*AIM OF THE EXERCISE:* Below this line is the material. Write out only its lines from the one containing "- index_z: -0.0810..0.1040" through the one containing "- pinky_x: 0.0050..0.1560", both kept, exactly.

*MATERIAL FOR THE TASK:*
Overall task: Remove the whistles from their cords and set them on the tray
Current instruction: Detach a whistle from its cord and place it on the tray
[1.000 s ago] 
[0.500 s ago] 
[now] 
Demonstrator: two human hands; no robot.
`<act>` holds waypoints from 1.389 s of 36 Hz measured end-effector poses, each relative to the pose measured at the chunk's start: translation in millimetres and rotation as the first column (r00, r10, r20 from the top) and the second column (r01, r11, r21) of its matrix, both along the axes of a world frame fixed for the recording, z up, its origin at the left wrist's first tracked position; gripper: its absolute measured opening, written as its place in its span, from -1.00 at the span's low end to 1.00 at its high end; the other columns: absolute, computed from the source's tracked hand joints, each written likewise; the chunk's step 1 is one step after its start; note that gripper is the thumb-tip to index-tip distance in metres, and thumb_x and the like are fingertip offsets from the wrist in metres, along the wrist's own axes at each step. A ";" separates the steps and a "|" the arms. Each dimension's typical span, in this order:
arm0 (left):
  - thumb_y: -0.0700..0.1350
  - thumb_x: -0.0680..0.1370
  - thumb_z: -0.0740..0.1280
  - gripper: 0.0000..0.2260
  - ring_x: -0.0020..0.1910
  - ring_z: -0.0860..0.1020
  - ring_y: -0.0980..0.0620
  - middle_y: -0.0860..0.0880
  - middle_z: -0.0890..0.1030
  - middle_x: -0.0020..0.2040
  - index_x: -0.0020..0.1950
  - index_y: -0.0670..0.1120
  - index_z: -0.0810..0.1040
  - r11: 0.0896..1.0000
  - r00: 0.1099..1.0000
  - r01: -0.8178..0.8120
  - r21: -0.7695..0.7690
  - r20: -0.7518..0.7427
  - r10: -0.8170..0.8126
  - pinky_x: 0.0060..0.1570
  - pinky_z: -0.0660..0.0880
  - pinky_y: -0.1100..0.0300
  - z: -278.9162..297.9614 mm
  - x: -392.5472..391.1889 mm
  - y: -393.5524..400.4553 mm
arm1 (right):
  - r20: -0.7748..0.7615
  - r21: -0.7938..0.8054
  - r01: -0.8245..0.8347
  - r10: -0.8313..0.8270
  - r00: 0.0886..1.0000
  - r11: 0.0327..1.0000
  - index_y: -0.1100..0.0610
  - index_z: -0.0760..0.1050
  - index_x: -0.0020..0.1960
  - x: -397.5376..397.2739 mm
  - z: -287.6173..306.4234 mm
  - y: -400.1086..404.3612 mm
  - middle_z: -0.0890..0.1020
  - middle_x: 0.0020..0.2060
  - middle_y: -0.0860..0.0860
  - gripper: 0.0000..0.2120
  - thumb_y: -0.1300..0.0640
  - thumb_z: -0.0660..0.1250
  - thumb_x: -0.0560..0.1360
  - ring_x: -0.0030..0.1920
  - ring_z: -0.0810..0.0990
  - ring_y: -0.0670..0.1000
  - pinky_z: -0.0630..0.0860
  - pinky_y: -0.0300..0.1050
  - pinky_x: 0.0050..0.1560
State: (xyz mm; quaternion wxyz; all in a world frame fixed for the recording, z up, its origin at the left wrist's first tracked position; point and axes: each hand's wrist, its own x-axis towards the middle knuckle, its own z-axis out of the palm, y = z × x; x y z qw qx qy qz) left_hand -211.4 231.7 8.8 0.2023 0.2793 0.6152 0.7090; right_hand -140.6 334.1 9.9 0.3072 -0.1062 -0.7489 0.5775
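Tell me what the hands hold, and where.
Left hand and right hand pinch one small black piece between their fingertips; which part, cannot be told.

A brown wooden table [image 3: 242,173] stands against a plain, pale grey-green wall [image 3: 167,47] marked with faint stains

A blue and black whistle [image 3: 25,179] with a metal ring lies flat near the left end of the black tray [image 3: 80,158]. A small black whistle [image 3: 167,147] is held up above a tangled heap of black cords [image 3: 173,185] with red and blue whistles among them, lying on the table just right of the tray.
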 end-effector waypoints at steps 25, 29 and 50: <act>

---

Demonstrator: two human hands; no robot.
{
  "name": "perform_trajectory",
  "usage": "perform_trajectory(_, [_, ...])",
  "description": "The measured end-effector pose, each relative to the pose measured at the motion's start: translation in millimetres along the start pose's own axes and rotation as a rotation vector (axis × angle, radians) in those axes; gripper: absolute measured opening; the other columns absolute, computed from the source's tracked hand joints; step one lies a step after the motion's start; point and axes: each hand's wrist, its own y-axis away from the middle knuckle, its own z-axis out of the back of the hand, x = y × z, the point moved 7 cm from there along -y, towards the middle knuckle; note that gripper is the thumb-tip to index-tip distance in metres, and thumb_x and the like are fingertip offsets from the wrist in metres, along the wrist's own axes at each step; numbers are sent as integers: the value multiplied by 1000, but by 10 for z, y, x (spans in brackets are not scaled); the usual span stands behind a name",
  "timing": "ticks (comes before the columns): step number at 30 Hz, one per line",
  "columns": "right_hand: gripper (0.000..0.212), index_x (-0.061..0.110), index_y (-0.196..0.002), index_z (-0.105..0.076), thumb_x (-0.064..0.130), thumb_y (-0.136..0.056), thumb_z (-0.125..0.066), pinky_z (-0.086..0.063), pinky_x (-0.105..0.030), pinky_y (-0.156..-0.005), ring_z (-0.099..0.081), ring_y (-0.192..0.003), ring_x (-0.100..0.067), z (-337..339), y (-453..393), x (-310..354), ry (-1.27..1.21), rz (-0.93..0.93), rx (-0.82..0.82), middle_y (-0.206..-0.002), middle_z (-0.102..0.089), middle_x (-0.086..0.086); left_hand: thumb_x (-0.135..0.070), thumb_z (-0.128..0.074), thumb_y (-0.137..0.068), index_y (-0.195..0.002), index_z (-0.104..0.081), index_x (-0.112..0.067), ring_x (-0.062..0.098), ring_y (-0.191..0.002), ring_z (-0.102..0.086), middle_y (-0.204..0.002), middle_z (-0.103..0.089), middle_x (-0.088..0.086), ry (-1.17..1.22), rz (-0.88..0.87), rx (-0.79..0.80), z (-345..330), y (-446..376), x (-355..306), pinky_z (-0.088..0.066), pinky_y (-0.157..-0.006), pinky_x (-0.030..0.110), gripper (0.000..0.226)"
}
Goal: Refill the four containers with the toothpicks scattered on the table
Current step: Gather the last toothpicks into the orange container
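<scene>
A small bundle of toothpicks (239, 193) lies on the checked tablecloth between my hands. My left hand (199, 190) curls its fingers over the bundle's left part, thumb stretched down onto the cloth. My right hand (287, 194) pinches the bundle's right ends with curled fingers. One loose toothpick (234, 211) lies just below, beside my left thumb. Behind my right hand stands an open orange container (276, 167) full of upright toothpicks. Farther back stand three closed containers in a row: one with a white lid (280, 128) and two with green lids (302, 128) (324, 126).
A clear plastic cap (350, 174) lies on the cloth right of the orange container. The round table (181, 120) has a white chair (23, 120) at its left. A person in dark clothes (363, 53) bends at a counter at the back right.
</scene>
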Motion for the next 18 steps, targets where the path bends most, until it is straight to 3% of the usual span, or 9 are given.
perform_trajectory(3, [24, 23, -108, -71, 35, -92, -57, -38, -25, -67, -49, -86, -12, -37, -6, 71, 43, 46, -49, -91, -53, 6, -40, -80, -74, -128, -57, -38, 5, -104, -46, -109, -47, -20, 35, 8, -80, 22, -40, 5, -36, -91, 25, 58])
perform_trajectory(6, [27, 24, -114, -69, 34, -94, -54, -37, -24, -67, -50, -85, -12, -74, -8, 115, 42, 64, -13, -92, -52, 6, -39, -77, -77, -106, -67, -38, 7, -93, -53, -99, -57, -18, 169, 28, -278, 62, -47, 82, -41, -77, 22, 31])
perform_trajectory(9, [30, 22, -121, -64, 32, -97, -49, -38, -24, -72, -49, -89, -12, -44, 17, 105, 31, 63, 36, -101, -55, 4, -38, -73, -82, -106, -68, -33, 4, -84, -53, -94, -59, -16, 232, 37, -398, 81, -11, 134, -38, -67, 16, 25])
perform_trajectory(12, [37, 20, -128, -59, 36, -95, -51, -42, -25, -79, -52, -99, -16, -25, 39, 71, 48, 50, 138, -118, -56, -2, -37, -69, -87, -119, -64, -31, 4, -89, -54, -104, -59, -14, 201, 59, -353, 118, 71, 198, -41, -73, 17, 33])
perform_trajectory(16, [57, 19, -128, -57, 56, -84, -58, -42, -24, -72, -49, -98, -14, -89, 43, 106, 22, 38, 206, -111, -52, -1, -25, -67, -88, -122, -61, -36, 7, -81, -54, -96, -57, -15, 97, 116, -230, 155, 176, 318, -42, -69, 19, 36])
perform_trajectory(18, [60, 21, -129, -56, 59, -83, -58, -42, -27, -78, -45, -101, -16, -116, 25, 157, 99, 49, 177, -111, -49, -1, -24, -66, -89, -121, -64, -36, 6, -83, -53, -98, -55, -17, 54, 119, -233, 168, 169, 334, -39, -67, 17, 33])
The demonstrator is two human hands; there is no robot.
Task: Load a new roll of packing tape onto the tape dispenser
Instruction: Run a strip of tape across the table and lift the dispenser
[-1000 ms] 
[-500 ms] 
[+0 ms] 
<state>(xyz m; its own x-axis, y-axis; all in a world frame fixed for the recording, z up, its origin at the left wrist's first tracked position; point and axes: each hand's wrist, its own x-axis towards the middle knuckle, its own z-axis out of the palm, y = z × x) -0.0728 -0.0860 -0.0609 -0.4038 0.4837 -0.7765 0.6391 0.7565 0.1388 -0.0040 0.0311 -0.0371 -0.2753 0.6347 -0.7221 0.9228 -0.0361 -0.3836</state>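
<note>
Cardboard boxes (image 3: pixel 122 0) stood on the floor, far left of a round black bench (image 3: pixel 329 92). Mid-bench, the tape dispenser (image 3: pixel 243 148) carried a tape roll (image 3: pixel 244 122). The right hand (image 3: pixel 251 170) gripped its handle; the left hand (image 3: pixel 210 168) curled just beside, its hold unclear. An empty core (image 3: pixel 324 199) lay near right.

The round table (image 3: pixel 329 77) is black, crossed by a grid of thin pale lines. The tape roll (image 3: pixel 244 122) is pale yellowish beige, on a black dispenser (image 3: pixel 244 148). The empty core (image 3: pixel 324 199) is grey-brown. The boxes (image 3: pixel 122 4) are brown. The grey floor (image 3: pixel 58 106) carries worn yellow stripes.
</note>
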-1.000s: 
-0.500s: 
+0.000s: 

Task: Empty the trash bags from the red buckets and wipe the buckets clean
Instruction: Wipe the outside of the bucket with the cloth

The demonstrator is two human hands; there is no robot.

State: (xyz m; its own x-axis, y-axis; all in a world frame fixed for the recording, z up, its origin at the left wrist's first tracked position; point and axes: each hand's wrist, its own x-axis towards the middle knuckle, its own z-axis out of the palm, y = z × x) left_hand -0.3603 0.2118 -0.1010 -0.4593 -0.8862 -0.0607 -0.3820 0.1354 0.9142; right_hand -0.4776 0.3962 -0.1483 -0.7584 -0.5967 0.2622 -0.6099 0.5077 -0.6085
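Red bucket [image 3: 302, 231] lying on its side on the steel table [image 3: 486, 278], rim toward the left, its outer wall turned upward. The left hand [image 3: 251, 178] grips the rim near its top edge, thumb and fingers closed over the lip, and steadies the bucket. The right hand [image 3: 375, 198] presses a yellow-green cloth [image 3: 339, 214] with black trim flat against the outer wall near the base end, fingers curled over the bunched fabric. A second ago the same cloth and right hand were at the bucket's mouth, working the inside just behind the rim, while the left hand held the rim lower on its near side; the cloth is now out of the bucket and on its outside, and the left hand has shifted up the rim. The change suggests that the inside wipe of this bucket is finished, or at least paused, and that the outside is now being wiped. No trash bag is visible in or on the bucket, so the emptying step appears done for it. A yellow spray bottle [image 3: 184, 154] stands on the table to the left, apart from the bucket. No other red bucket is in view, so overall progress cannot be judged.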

*PROBLEM SOLUTION:*
  - index_z: -0.0810..0.1040
  - r11: 0.0896..1.0000
  - r00: 0.1099..1.0000
  - r01: -0.8178..0.8120
  - r21: -0.7695..0.7690
  - r20: -0.7518..0.7427
  - r10: -0.8170..0.8126
  - pinky_x: 0.0060..0.1570
  - pinky_z: -0.0660..0.0880
  - pinky_y: -0.1100..0.0300
  - z: -278.9162..297.9614 mm
  - x: -392.5472..391.1889 mm
  - y: -393.5524..400.4553 mm
arm1 (right):
  - r20: -0.7748..0.7615
  - r21: -0.7938..0.8054
  - r01: -0.8245..0.8347
  - r10: -0.8313..0.8270
  - r00: 0.0886..1.0000
  - r11: 0.0327..1.0000
  - index_y: -0.1100..0.0610
  - index_z: -0.0760..0.1050
  - index_x: -0.0020..0.1960
  - x: -397.5376..397.2739 mm
  - z: -287.6173..306.4234 mm
  - y: -400.1086..404.3612 mm
  - middle_z: -0.0890..0.1020
  - middle_x: 0.0020..0.2060
  - middle_y: -0.0860..0.0860
  - gripper: 0.0000..0.2120
  - thumb_y: -0.1300..0.0640
  - thumb_z: -0.0660..0.1250
  - thumb_x: -0.0560..0.1360
  - ring_x: -0.0030..0.1920
  - ring_z: -0.0810..0.0990
  - ring_y: -0.0670..0.1000
  - pinky_z: -0.0630..0.0860
  - pinky_y: -0.0300..0.1050
  - pinky_x: 0.0050..0.1560

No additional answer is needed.